• What you have to do
Please set down exactly the lines of the listing below from the line containing "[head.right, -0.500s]" through the line containing "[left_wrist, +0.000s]", both lines included, leaving out all other lines.

• Extracted records
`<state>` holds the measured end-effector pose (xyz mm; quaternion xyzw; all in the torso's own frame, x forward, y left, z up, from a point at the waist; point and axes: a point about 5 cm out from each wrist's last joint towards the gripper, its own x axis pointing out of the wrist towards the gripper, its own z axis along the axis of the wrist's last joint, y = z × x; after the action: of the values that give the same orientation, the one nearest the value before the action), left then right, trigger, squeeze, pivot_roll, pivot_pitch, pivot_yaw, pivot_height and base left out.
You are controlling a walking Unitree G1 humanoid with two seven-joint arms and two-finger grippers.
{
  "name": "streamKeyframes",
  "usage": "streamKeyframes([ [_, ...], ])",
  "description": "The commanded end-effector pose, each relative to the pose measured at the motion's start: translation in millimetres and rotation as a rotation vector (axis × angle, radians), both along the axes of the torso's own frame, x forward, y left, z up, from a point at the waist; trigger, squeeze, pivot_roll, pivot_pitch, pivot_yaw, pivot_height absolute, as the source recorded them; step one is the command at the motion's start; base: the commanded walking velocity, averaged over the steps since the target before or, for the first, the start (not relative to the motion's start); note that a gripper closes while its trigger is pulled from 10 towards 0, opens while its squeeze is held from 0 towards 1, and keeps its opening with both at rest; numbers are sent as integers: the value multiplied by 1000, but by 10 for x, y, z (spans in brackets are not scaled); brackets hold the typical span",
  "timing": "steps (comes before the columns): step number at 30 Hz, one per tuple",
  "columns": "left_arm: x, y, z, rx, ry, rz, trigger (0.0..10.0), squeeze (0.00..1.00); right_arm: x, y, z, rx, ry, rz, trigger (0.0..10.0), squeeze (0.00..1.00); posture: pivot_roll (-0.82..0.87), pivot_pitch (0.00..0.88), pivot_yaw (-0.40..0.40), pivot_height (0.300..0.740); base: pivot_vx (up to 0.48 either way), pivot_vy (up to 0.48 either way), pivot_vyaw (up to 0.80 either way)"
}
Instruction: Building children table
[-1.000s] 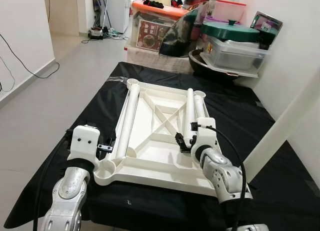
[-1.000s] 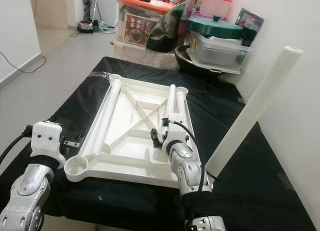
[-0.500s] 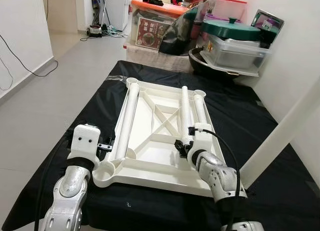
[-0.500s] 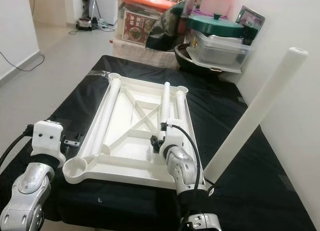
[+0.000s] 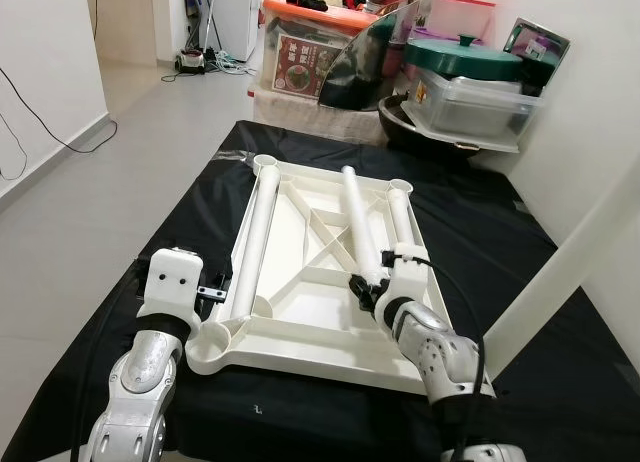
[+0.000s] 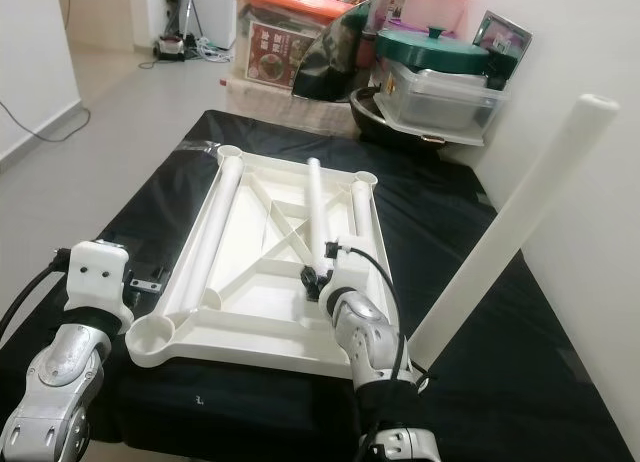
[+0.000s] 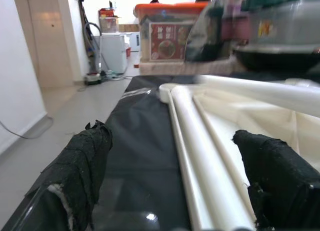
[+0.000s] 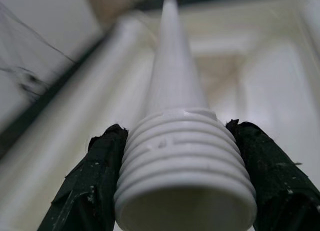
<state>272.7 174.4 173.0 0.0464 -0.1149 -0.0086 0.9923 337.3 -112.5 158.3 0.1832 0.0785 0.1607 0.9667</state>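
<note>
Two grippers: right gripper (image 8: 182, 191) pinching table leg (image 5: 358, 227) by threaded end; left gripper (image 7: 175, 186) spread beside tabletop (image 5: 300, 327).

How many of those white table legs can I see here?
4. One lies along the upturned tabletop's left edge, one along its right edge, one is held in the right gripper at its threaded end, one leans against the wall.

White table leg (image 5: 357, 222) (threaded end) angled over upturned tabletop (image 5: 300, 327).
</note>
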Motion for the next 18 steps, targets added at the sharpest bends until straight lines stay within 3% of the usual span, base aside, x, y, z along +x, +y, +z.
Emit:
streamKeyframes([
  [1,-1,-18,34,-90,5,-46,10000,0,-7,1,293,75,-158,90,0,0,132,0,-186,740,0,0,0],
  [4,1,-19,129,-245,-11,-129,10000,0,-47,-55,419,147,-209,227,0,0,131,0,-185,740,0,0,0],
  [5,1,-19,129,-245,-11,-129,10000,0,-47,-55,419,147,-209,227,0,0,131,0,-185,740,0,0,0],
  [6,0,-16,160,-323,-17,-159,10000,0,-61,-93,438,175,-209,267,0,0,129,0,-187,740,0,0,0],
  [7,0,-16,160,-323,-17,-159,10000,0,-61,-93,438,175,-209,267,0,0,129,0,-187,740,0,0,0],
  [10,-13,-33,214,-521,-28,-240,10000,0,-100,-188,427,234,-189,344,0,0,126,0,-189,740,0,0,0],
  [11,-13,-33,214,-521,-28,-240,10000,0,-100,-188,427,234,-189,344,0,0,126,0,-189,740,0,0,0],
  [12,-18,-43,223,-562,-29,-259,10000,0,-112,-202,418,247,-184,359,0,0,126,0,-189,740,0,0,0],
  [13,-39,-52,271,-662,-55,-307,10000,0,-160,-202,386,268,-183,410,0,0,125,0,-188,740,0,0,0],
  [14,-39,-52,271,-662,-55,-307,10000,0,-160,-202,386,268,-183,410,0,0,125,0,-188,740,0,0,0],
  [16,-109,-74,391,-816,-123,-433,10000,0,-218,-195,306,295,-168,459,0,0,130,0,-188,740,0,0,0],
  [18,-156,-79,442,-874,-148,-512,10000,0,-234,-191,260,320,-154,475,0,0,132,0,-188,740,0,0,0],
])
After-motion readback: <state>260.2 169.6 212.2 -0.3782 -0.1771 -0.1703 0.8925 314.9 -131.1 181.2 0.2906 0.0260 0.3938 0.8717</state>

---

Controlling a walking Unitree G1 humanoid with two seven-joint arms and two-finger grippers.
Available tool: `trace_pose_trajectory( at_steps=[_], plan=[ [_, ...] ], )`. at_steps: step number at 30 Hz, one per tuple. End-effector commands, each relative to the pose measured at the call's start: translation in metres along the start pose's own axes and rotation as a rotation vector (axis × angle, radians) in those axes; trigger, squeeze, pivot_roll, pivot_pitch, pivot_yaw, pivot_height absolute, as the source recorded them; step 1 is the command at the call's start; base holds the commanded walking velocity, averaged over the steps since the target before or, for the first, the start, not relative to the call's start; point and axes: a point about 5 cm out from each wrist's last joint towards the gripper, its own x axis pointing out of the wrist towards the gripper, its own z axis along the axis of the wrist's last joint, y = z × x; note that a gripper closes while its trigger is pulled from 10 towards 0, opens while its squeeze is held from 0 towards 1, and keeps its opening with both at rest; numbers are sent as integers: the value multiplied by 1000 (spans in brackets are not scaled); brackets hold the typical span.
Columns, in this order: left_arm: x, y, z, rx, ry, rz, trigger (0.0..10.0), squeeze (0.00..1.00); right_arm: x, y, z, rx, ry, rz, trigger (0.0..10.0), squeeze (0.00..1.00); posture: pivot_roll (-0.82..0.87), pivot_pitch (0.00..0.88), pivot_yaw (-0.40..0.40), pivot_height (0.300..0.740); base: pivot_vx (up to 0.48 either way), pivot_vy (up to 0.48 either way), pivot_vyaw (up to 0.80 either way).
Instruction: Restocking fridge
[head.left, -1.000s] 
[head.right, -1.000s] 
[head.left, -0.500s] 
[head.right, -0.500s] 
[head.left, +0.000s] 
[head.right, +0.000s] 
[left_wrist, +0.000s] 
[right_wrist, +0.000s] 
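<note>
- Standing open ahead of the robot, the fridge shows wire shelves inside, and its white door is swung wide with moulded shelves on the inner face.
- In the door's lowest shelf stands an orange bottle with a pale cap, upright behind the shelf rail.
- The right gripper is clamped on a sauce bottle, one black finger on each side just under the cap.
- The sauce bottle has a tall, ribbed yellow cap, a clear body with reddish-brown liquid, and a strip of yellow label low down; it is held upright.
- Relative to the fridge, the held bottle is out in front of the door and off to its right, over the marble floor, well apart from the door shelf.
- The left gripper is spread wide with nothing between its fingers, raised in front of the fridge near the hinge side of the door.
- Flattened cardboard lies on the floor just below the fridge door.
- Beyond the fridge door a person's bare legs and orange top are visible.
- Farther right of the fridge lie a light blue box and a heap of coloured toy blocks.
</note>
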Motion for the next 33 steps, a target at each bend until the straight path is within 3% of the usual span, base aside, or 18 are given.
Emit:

• Completed task
[head.right, -0.500s] 
[head.left, +0.000s] 
[head.right, +0.000s] 
[left_wrist, +0.000s] 

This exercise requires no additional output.